Dans certaines impasses qui se ramifient des rues des souks, des habitués d’un genre assez particulier, assis sur des nattes, passaient leurs veillées à jouer aux cartes et à fumer du cannabis, dont la commercialisation étaient autorisée par les autorités françaises dans le but de répandre cette drogue en Tunisie et de détourner les citoyens du travail et du culte.

Histoire du brick
Le brick avait été introduit en Tunisie par les Turcs venus pendant le califat ottoman. C’est à Tunis, où les Turcs avaient séjourné en premier lieu, que le brick s’était d’abord fait connaître. Les Juifs, qui en avaient maîtrisé la préparation, avaient ouvert des échoppes où ils le servaient en exclusivité aux clients. Le nom arabe «malsouka», donné à la feuille de brick, est sans doute dérivé «de yalsak» (qui colle) parce que cette feuille est fabriquée à base d’une pâte assez liquide de farine étalée sur une sorte de plaque bien chauffée.

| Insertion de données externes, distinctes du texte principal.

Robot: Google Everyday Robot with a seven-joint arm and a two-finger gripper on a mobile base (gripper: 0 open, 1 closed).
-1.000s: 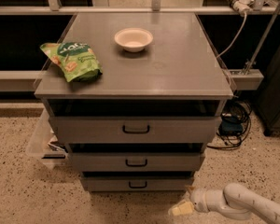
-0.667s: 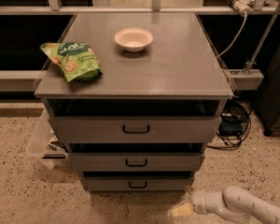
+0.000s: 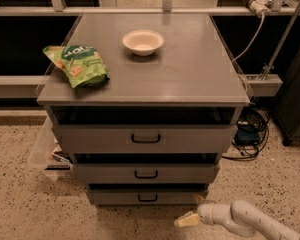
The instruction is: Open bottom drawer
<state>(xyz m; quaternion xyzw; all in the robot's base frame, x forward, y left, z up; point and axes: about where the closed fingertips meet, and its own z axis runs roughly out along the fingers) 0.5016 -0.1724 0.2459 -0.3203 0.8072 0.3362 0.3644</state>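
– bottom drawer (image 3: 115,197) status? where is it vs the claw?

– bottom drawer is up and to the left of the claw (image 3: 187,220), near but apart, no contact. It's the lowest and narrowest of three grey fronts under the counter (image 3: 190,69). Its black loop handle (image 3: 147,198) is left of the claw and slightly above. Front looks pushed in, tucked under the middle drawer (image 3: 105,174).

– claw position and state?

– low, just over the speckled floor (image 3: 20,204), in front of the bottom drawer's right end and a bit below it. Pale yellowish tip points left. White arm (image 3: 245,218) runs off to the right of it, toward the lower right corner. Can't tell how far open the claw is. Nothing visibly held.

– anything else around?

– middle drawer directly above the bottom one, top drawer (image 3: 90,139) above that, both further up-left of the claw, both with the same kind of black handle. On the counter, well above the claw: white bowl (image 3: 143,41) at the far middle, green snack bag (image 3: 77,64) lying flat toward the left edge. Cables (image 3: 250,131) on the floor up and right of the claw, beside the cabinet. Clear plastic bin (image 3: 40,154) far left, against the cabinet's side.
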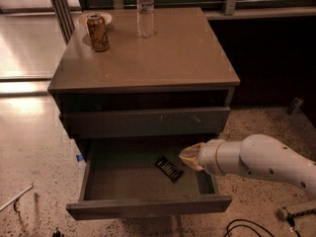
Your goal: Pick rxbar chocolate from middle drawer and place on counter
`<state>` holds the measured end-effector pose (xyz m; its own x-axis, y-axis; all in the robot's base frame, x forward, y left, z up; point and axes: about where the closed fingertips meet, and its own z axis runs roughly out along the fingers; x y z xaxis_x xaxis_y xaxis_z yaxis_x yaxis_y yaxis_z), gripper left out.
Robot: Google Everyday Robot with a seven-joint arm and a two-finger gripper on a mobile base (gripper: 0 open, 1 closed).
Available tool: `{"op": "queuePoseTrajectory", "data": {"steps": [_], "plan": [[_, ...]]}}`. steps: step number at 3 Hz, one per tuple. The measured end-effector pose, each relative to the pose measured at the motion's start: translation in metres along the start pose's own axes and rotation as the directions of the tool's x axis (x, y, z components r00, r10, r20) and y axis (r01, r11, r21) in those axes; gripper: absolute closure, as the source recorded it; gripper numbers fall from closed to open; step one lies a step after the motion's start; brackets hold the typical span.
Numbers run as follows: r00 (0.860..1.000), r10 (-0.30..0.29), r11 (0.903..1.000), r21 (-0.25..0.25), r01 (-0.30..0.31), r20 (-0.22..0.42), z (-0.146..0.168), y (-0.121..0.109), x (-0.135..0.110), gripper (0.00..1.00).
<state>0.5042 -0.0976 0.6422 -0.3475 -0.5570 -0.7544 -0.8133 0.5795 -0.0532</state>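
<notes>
At the left edge of the frame the speckled floor (29, 147) shows, with a thin pale rod (15, 198) lying on it at the lower left. A grey cabinet (64, 117) fills the middle of the frame. On its tan counter (168, 53), in the upper left corner, an orange can (98, 32) stands upright in front of a small white plate (104, 18). Just to the right of the can, near the back edge, a clear water bottle (145, 11) stands upright, apart from it.

Below the counter, a closed drawer front (148, 123) carries a few pale scratches. Under that, the middle drawer (123, 184) is pulled out toward the bottom of the frame, with its dark inside in view. The chocolate bar (169, 168) lies flat on the drawer bottom, right of centre, turned at an angle, its black wrapper showing white lettering. It touches none of the drawer walls.

Just to the upper right of the bar, the tan gripper (188, 155) hangs over the right part of the drawer, pointing left. It holds nothing, and no contact with the bar can be seen. Whether it is open or closed cannot be told from this angle. Behind it, the thick white arm (261, 161) stretches over the drawer's right wall to the right edge of the frame. Dark cables (237, 227) lie on the floor at the lower right.
</notes>
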Motion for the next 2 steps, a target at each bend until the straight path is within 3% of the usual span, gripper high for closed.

A mon avis, le brick a été progressivement introduit à Sfax par des familles sfaxiennes par le biais du mariage avec des Tunisoises.D’ailleurs, la vente des feuilles de brick n’a commencé qu’après l’Indépendance.
La façon dont on mange le brick a ses propres règles : il faut savoir s’y prendre pour ne pas laisser couler le jaune d’œuf frit utilisé comme garniture, sinon le plaisir de la dégustation sera gâché.
Je me rappelle bien le jour où, quand j’étais petit, ma tante, que Dieu lui accorde sa Miséricorde, m’a servi un brick au mois de Ramadan, sans omettre de charger sa fille de m’apprendre le «savoir-faire» nécessaire pour savourer pleinement ce plat encore inconnu pour moi. C’est ainsi que j’ai emprunté aux voisins «une plaque pour malsouka» pour ma sœur —que Dieu lui accorde sa Miséricorde— avant d’en acheter une à Tunis.
De nos jours, il y a des femmes qui confectionnent et s’adonnent au commerce des feuilles de brick à domicile. Sa fabrication est devenue un métier. Il y a même des usines qui les fabriquent. Après avoir été un plat exclusivement ramadanesque, le brick garnit aujourd’hui les tables à n’importe quel jour de l’année.
Le brick qui se mangeait chez soi, se mange aujourd’hui ailleurs…L’engouement pour ce plat est tel que sa consommation perdure en dépit des mises en garde des diététiciens.